Die EU-27 haben sich am Donnerstag auf den Beitritt Kroatiens als neues Mitglied des Schengen-Raums ohne Grenzen geeinigt, lassen aber Rumänien und Bulgarien, deren Beitritt von der Europäischen Kommission seit einem Jahrzehnt verteidigt wird, aufgrund des Vetos Österreichs und der Niederlande gegen diese beiden Länder außen vor, so diplomatische Quellen gegenüber Europa Press.

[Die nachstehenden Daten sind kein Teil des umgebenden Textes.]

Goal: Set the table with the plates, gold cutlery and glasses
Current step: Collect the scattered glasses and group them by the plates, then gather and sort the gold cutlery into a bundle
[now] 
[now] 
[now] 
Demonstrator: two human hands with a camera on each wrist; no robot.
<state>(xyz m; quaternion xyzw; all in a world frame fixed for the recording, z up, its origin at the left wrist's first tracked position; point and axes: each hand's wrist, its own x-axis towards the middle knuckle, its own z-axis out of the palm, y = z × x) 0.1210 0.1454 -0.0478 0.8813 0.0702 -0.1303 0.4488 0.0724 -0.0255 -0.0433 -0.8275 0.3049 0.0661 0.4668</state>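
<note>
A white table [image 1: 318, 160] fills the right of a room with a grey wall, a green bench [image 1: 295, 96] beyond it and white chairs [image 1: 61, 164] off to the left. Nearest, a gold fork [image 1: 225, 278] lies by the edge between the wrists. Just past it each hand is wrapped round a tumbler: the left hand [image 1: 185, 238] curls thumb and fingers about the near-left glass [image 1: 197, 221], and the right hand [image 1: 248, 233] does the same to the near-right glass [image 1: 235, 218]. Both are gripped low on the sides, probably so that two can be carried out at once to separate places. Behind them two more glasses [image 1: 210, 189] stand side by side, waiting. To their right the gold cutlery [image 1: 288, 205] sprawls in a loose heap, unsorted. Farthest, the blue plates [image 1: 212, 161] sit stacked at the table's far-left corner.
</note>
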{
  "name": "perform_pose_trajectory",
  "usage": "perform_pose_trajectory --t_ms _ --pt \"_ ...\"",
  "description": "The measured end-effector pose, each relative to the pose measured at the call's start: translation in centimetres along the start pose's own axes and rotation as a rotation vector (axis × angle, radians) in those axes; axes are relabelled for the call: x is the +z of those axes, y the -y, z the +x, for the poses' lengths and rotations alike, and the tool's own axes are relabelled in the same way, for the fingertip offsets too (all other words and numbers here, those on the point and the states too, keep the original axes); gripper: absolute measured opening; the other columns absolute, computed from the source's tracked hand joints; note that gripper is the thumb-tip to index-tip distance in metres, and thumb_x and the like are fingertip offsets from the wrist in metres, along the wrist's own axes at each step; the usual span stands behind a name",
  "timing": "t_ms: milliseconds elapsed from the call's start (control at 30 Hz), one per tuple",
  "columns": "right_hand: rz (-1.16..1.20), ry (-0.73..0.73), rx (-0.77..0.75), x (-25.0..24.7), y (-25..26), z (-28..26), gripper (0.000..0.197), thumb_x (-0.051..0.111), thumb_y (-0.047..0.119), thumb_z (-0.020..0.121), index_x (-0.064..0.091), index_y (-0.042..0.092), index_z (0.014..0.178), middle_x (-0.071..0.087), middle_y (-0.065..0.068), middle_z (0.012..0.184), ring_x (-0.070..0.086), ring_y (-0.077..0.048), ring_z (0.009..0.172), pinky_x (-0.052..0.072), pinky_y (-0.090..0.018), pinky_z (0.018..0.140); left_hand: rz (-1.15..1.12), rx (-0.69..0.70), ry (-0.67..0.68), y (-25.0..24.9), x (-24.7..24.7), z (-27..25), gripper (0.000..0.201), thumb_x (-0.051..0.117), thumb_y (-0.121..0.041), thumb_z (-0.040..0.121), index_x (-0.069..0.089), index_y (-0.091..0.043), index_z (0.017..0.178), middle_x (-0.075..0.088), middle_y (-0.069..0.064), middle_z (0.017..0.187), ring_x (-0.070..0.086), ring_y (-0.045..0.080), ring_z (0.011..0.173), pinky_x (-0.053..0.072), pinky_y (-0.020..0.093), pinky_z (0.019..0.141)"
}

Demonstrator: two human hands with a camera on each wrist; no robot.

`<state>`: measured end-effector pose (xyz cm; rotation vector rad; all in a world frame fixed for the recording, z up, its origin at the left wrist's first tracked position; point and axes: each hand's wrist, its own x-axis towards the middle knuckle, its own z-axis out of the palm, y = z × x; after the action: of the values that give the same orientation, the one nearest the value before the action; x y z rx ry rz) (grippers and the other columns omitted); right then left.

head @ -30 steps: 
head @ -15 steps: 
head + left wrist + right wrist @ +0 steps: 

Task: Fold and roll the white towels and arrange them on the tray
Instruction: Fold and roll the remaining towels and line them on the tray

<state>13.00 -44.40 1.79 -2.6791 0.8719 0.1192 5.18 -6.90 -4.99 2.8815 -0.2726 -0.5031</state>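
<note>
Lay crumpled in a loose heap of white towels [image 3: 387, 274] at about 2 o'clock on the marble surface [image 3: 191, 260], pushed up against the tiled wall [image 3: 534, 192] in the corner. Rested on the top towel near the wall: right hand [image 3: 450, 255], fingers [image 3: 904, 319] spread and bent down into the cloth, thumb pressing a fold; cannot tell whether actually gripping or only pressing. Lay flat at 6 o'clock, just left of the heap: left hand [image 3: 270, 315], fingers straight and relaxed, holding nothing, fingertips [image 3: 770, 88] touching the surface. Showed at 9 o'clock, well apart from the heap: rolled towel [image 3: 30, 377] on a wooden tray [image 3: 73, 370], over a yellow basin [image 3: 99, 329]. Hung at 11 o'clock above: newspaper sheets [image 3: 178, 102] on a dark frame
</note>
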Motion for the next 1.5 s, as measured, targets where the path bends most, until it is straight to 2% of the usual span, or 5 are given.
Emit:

Der Beitritt Rumäniens und Bulgariens ist mit dem Votum gegen Österreich und die Niederlande kollidiert, obwohl letztere dem Beitritt Rumäniens offen gegenübergestanden hatten. Die Entscheidung bezog sich auf die beiden Länder, ohne dass die Möglichkeit bestand, die Abstimmung zu teilen, so dass das niederländische Veto gegen Bulgarien auch Rumänien betraf.
Kroatien, dessen Beitritt in einer separaten Abstimmung beschlossen wurde, wird somit im Januar 2023 das 27. Mitglied des Raums der Freizügigkeit werden, dem die meisten EU-Länder sowie Island, Norwegen, die Schweiz und Liechtenstein angehören.